*What you will do*. In duplicating the lines below, keep every word unchanged and drop the pictures.

<<<<

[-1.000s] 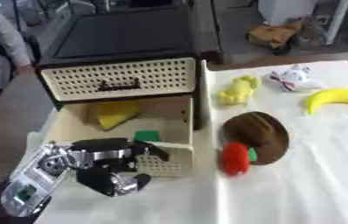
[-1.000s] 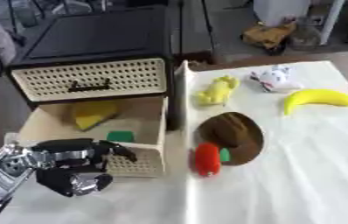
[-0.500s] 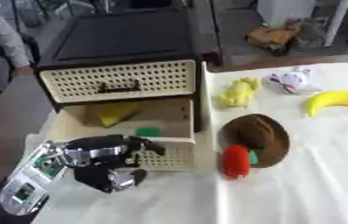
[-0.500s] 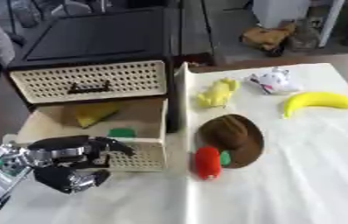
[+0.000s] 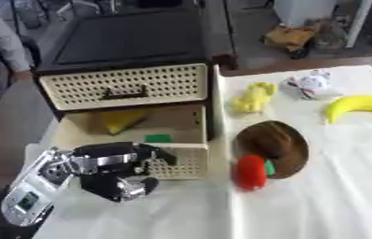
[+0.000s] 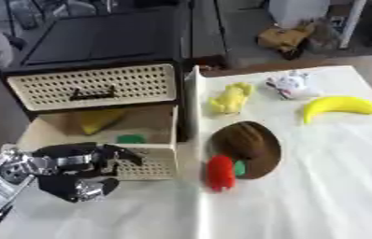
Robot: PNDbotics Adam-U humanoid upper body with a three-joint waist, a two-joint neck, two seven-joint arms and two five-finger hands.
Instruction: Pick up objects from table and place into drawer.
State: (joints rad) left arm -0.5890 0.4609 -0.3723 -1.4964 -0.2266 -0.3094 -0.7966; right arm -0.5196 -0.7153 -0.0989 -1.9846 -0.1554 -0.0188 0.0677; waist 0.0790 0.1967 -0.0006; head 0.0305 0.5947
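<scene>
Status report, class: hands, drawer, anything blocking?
Left hand curled at open cream drawer front, holding nothing. Right hand unseen. Yellow banana on white cloth. Nothing blocking.

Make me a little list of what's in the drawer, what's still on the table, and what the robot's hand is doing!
Drawer: open, below a shut one
Inside it: yellow thing, small green thing
On the table: banana, yellow toy, white toy, brown round thing, red thing
Left hand: at the drawer's front, fingers curled, holding nothing I can see
Right hand: not in view
</scene>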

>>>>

*Answer box*.
[-1.000s] 
[-1.000s] 
[-0.500s] 
[-0.500s] 
[+0.000s] 
[+0.000s] 
Robot: PNDbotics Adam-U humanoid upper body with a three-joint waist, a two-joint neck, two seven-joint arms and two five-finger hands.
Instruction: Pick up objects from table and place into drawer.
State: (joints rad) left arm -0.5890 0.4609 -0.3723 -1.4964 -0.2266 -0.3094 -0.7966; right arm -0.5196 -0.7153 -0.0989 -1.9846 -0.1554 -0.0188 0.0677; waist 0.0790 0.1967 -0.0006; head 0.0305 0.5947
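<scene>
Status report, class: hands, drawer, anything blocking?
Left hand curled at open cream drawer front, holding nothing. Right hand unseen. Yellow banana on white cloth. Nothing blocking.

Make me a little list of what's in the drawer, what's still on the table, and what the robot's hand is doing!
Drawer: open, below a shut one
Inside it: yellow thing, small green thing
On the table: banana, yellow toy, white toy, brown round thing, red thing
Left hand: at the drawer's front, fingers curled, holding nothing I can see
Right hand: not in view
</scene>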

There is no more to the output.